2 Miners to Cash In on the Buoyant Outlook for Metals

Despite growing Middle East tensions and the threat of a trade war, the outlook for many commodities, including base metals such as copper, zinc, and nickel, remains positive. This can be attributed to the global economic upswing and supply constraints because of a lack of investment in exploration in mine development during the protracted slump in metals.

According to a recent report from Bank of Nova Scotia, tightening supply and rising demand will push metals prices higher with them expected to see strong fundamental support in coming months. That bodes well for miners, including copper miner First Quantum Minerals Ltd. (TSX:FM) and diversified metals miner Hudbay Minerals Inc. (TSX:HBM)(NYSE:HBM). 

Now what?

Scotiabank analysts expect copper to average US$3.10 a pound over the course of 2018 and then rise to US$3.25 a pound during 2019. They expect zinc to surge to US$1.60 per pound during 2018 which is 9% higher than the current spot price. Those prices will more than likely remain in play for a sustained period because of tightening supplies and rising demand. Much of that is being driven by the ongoing global economic upswing as well as the rapid expansion of India’s and China’s economies.

You see, both copper and zinc are important elements used in the fabrication of a range of manufactured goods as well as construction. That is good news for First Quantum, because copper is responsible for generating most of its earnings. Because of projected low all-in sustaining costs (AISCs) of US$1.65-1.85 per pound of copper produced, firmer prices will give First Quantum’s bottom line a healthy bump — even more so, because First Quantum has successfully completed a program to reduce expenses, causing AISCs to fall by 24%.

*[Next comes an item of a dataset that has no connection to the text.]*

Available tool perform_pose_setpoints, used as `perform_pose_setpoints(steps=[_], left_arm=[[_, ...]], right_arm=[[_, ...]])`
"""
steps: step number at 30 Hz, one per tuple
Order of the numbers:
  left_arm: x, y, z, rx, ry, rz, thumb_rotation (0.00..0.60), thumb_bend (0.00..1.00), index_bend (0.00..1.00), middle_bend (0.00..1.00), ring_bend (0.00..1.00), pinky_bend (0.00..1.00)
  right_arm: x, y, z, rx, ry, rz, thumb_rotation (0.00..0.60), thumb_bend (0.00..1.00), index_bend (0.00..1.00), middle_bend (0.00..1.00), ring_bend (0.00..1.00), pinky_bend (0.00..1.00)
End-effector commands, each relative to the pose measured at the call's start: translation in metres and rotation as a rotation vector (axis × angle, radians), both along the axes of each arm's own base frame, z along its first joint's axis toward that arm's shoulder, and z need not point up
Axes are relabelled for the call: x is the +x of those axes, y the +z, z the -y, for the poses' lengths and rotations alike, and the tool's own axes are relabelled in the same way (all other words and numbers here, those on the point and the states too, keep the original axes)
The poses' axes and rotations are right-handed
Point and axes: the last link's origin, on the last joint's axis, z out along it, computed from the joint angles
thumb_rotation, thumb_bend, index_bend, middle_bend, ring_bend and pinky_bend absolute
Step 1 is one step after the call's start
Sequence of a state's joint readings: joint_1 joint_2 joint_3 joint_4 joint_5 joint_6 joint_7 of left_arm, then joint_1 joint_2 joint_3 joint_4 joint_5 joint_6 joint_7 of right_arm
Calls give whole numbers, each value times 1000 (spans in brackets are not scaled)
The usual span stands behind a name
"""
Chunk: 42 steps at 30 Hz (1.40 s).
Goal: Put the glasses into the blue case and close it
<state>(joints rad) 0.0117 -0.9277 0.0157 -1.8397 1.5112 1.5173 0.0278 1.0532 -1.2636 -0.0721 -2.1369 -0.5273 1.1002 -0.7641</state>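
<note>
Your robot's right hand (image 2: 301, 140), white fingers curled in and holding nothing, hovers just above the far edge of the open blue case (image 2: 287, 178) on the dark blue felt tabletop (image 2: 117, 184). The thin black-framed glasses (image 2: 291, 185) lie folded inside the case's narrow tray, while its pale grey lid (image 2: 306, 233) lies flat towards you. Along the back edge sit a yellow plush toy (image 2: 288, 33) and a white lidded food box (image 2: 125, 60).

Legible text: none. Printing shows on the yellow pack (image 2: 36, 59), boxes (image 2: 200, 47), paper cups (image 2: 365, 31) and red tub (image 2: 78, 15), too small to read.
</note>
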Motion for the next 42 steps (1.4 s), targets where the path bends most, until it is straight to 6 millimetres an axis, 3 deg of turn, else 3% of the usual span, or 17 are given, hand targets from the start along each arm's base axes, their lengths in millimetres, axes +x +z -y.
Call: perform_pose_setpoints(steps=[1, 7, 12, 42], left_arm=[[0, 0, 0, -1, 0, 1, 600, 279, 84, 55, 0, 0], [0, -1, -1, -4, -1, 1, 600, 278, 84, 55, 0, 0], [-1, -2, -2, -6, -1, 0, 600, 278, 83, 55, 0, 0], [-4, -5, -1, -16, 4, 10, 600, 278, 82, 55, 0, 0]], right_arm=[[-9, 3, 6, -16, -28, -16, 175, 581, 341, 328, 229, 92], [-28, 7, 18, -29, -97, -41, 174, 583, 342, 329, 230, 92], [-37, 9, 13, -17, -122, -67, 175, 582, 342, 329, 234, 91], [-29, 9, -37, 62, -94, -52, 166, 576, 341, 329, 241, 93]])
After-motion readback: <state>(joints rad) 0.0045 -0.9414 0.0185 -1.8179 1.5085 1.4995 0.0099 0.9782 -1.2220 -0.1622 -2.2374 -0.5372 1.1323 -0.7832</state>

The miner’s stronger balance sheet and well-laddered debt profile, where there are no material repayments due until 2021, endow First Quantum with considerable financial flexibility. Growing cash flow from higher copper prices and improved margins will allow the miner to bolster its coffers and reduce debt, strengthening its balance sheet further.

The optimistic outlook for copper and zinc will also benefit diversified miner Hudbay, which earns 63% of its revenue from copper and 24% from zinc. It also reported some impressive AISCs for 2017, which came to US$1.52 per pound produced. That highlights the profitability of Hudbay’s assets, particularly in an environment where copper and zinc are expected to firm further.

Unsurprisingly, Hudbay intends to ramp up its mining of precious metals during 2018 to take advantage of firmer gold and silver prices. Gold is responsible for 9% of the miner’s revenue, while silver contributes 3%, and despite pulling back in recent days, as geopolitical tensions in the Middle East as well as on the Korean Peninsula eased, gold is still trading at over US$1,300 per ounce. By boosting its 2018 precious metals production by up to a remarkable 45% year over year, Hudbay’s earnings will grow substantially. 

So what?

Both miners are solid investments for investors seeking exposure to the positive outlook for base metals. The prolonged slump in metals and other commodities saw them focus on reducing costs and strengthening their balance sheets, leaving them primed to unlock value for investors now that metals prices are climbing again.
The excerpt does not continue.